Hey there, time traveller!
This article was published 12/2/2012 (2011 days ago), so information in it may no longer be current.
OTTAWA -- A prominent, long-standing member of the country's Veterans Review and Appeal Board says he had his privacy violated twice in an alleged smear campaign meant to discredit him using his private medical information as ammunition.
The behind-the-scenes fight involving Harold Leduc has been so bad and so vicious that the Canadian Human Rights Commission quietly ordered the veterans board to pay the decorated former warrant officer $4,000, including legal costs, for harassment he'd suffered from other agency members.
In late 2010, following the privacy scandal involving veterans' advocate Sean Bruyea, the government said it instituted tighter controls over the personal information of veterans and who had access to files.
Yet, in the spring of 2011, an investigation report, which included Leduc's personal information and examined the toxic infighting at the independent agency, was released uncensored following an access-to-information request.
"I am writing to notify you of a privacy breach that resulted in the improper disclosure of personal information," said a July 6, 2011 letter to Leduc from the access co-ordinator of the veterans board, who apologized and described the incident as a clerical error.
Two years previously, the deputy chair of the board acknowledged in another letter that Leduc had been the victim of a more serious breach, where over 40 officials accessed his file that included medical information.
"I was devastated because it was a huge breach of trust that they can't go back on," Leduc said in an interview with The Canadian Press. "I'm very embarrassed about my service-related disabilities and I don't think that's anybody's business but mine.
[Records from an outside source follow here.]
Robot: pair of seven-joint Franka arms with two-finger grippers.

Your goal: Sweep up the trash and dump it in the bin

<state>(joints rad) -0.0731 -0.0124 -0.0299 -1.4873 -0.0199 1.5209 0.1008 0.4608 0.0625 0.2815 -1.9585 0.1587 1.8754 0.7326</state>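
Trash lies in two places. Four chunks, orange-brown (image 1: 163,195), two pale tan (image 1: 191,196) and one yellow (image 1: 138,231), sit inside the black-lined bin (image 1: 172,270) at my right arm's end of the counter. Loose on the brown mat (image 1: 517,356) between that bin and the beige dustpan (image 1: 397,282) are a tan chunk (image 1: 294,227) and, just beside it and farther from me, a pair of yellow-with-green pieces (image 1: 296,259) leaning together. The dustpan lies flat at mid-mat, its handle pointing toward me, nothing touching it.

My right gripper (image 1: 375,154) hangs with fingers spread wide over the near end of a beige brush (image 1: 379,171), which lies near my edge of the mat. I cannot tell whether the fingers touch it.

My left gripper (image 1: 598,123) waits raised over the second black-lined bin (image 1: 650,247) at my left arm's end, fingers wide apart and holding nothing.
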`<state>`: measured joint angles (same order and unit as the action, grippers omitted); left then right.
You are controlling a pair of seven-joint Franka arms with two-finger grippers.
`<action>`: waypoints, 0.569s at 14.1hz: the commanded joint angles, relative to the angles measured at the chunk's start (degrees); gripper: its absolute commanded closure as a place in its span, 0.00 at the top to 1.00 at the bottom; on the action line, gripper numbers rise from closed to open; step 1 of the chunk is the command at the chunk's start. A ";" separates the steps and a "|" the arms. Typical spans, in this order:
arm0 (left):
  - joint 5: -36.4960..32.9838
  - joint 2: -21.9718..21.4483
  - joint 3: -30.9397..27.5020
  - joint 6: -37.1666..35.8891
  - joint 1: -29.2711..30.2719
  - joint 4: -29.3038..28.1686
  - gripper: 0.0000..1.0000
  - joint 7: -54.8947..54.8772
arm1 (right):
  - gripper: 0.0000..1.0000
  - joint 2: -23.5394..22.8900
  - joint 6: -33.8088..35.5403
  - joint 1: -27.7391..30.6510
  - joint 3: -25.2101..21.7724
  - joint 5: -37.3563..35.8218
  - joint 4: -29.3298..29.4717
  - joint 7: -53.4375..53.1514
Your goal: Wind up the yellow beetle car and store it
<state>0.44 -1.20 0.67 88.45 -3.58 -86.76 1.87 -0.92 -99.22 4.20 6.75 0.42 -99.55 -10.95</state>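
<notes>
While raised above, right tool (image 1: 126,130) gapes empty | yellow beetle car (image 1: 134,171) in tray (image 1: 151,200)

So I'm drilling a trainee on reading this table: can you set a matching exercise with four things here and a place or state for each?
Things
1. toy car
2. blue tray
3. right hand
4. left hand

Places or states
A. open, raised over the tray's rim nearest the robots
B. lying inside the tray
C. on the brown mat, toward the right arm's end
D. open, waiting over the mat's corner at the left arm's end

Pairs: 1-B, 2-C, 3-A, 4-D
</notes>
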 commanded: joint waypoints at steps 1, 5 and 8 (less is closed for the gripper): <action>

I was just shocked and devastated."
The board is the place veterans can turn to if they're unhappy with the decisions of department bureaucrats. Two-member review panels and three-member appeal panels adjudicate their grievances.
If one member says "yes," the decision must go in favour of the veteran, regardless of how other members feel.
"I was told -- I think as far back as January 2007 -- directly by one of my colleagues, who said: 'A bunch of us are keeping an eye on you because we've been told you have certain conditions and so we think you are biased,' " Leduc said.
He was diagnosed with post-traumatic stress disorder following more than two decades of service in the military.